▶ _TASK ITEM_
Give back the entire listing below, unaltered.

▶ _DATA SEGMENT_
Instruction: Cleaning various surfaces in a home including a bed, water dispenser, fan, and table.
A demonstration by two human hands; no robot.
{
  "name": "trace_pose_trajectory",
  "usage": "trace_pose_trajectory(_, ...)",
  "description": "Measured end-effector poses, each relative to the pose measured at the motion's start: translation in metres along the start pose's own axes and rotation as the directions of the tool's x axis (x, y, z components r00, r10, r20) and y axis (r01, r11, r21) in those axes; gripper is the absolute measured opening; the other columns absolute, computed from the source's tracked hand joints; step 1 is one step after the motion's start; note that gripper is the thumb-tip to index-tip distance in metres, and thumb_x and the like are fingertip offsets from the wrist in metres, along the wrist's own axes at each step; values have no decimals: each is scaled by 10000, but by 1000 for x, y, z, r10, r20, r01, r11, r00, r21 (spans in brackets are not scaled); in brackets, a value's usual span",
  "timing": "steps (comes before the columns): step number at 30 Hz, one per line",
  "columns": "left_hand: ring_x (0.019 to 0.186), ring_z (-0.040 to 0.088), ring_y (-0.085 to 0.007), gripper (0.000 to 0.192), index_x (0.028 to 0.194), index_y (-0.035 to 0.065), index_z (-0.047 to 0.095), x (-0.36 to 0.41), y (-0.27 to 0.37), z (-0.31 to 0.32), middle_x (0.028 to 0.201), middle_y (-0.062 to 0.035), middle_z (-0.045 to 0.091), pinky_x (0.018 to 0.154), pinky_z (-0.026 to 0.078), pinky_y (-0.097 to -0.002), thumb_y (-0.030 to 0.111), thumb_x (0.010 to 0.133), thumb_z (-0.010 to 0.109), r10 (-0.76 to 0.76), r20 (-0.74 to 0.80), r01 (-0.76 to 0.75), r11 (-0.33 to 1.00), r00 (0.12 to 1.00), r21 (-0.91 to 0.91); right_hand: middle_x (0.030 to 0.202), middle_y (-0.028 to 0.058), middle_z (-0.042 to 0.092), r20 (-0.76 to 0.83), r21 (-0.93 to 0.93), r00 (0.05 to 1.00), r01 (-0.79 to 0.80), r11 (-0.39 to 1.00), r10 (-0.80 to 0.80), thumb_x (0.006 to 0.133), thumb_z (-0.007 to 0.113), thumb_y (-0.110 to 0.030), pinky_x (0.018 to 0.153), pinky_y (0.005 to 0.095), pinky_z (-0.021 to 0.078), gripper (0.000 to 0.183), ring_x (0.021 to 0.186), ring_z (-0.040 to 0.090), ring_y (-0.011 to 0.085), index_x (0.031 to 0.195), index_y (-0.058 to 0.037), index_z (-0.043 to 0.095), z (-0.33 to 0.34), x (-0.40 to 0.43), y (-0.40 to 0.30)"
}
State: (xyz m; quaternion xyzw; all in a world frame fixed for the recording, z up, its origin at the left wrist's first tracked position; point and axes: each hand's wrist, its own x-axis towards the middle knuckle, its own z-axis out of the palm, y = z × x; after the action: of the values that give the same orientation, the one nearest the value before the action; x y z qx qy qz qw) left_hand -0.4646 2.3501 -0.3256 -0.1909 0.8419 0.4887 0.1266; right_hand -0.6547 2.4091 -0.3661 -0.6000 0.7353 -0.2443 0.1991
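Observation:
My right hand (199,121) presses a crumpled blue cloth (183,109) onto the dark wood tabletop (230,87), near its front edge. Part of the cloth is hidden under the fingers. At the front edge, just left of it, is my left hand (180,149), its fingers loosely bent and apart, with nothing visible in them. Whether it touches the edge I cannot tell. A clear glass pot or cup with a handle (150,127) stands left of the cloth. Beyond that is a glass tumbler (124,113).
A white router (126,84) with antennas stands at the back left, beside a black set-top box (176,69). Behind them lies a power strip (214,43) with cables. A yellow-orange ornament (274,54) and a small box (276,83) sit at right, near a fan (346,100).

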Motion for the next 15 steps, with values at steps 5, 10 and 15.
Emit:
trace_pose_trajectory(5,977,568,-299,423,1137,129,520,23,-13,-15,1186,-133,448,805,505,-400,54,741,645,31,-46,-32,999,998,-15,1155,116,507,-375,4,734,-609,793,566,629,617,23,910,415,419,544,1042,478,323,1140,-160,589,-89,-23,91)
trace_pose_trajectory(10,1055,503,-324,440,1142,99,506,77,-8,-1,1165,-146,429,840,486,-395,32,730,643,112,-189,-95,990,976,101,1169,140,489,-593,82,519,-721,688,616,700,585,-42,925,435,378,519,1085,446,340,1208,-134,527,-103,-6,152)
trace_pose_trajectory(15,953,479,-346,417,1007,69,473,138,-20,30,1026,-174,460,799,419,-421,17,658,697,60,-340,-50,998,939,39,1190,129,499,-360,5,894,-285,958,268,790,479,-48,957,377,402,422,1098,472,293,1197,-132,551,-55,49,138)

▶ _RESPONSE TO THIS EXERCISE_
Instruction: Cleaning various surfaces in a home including a bed, water dispenser, fan, and table.
A demonstration by two human hands; no robot.
{
  "name": "trace_pose_trajectory",
  "usage": "trace_pose_trajectory(_, ...)",
  "description": "Measured end-effector poses, each relative to the pose measured at the motion's start: translation in metres along the start pose's own axes and rotation as the directions of the tool's x axis (x, y, z components r00, r10, r20) and y axis (r01, r11, r21) in those axes; gripper is the absolute measured opening; the other columns absolute, computed from the source's tracked hand joints; step 1 is one step after the motion's start; note that gripper is the thumb-tip to index-tip distance in metres, and thumb_x and the like are fingertip offsets from the wrist in metres, along the wrist's own axes at each step; values have no decimals: each is scaled by 10000, but by 1000 for x, y, z, r10, r20, r01, r11, r00, r21 (spans in brackets are not scaled); in brackets, a value's usual span",
  "timing": "steps (comes before the columns): step number at 30 Hz, one per line",
  "columns": "left_hand: ring_x (0.019 to 0.186), ring_z (-0.040 to 0.088), ring_y (-0.085 to 0.007), gripper (0.000 to 0.192), index_x (0.028 to 0.194), index_y (-0.035 to 0.065), index_z (-0.047 to 0.095), x (-0.36 to 0.41), y (-0.27 to 0.37), z (-0.31 to 0.32), middle_x (0.028 to 0.201), middle_y (-0.062 to 0.035), middle_z (-0.045 to 0.091), pinky_x (0.018 to 0.154), pinky_z (-0.026 to 0.078), pinky_y (-0.097 to -0.002), thumb_y (-0.030 to 0.111), thumb_x (0.010 to 0.133), thumb_z (-0.010 to 0.109), r10 (-0.76 to 0.76), r20 (-0.74 to 0.80), r01 (-0.76 to 0.75), r11 (-0.33 to 1.00), r00 (0.12 to 1.00), r21 (-0.91 to 0.91); right_hand: middle_x (0.030 to 0.202), middle_y (-0.028 to 0.058), middle_z (-0.042 to 0.092), r20 (-0.76 to 0.83), r21 (-0.93 to 0.93), r00 (0.05 to 1.00), r01 (-0.79 to 0.80), r11 (-0.39 to 1.00), r10 (-0.80 to 0.80), thumb_x (0.006 to 0.133), thumb_z (-0.007 to 0.113), thumb_y (-0.110 to 0.030), pinky_x (0.018 to 0.153), pinky_y (0.005 to 0.095), pinky_z (-0.021 to 0.078), gripper (0.000 to 0.183), ring_x (0.021 to 0.186), ring_z (-0.040 to 0.090), ring_y (-0.011 to 0.085), index_x (0.031 to 0.195), index_y (-0.058 to 0.037), index_z (-0.043 to 0.095), z (-0.33 to 0.34), x (-0.40 to 0.43), y (-0.40 to 0.30)"
}
State: (xyz m; quaternion xyzw; all in a world frame fixed for the recording, z up, its origin at the left wrist's first tracked position; point and axes: each hand's wrist, its own x-axis towards the middle knuckle, its own z-axis out of the palm, y = z × x; after the action: of the values that give the same orientation, the one nearest the value before the action; x y z qx qy qz qw) left_hand -0.4646 2.3501 -0.3256 -0.1909 0.8419 0.4887 0.1266; right_hand -0.6547 2.4091 -0.3661 -0.6000 0.7353 -0.2443 0.1991
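Observation:
My right hand (199,121) presses a crumpled blue cloth (183,109) onto the dark wood tabletop (230,87), near its front edge. Part of the cloth is hidden under the fingers. At the front edge, just left of it, is my left hand (180,149), its fingers loosely bent and apart, with nothing visible in them. Whether it touches the edge I cannot tell. A clear glass pot or cup with a handle (150,127) stands left of the cloth. Beyond that is a glass tumbler (124,113).
A white router (126,84) with antennas stands at the back left, beside a black set-top box (176,69). Behind them lies a power strip (214,43) with cables. A yellow-orange ornament (274,54) and a small box (276,83) sit at right, near a fan (346,100).
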
Motion for the next 15 steps, with values at steps 5, 10 and 15.
Emit:
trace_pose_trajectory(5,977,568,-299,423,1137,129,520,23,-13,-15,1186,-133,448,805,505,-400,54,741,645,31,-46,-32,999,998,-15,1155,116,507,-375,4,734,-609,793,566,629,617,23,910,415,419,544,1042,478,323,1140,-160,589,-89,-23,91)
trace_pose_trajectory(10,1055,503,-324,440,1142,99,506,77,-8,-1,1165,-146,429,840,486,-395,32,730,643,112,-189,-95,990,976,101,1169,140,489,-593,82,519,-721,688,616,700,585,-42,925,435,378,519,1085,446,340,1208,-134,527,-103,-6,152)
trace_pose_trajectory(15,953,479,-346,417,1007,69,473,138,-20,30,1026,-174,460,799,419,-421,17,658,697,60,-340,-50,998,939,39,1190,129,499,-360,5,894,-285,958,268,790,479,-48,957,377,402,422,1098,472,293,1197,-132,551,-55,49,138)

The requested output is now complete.